While private schools exist, and select against the children from deprived, chaotic families and those with SEN, they affect the other schools which therefore have disproportionately many of these pupils.

So you cannot improve the 'other' schools in isolation - it is the system which creates many of these poor schools - a system that corrals the least able, most deprived and most likely to have SEN into certain schools, while segregating the richer, better off children without SEN into different institutions.

Orlandointhewilderness · 21/11/2018 22:19

My DD goes to prep in a grammar area, most of the children go into grammar from there. It is a small school (approx 7 in a year group). As a family we have made huge sacrifices to put her in prep as the state primarys here are awful. Why should she be penalised because we have made the choice? We only want what gives her the best chance, like any parent would!

Xenia · 21/11/2018 22:22

I suspect in England poorer areas with majority Labour control are the ones who ditched all grammars in the 1970s as they were left wing and richer areas didn't - eg Cheshire and Bucks and bits of London have grammars.

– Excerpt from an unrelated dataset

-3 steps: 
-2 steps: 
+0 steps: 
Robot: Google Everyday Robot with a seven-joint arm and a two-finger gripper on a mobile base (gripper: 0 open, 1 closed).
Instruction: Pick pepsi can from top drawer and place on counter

I can't see too much difference between parents helping children at home or paying for a tutor perhaps with a non working wife a home and parents paying school fees with both parents working full time jobs. I don't see why the school fees paying ones should be regarded as some kind of pariah when the trendy right on Blairite comprehensive supporters are p icking posh comps and doing a load of tutoring and burdening the state whereas if both the parents worked full time they could probably not burden the state with the cost and thus ensure more money available for children who are less well off.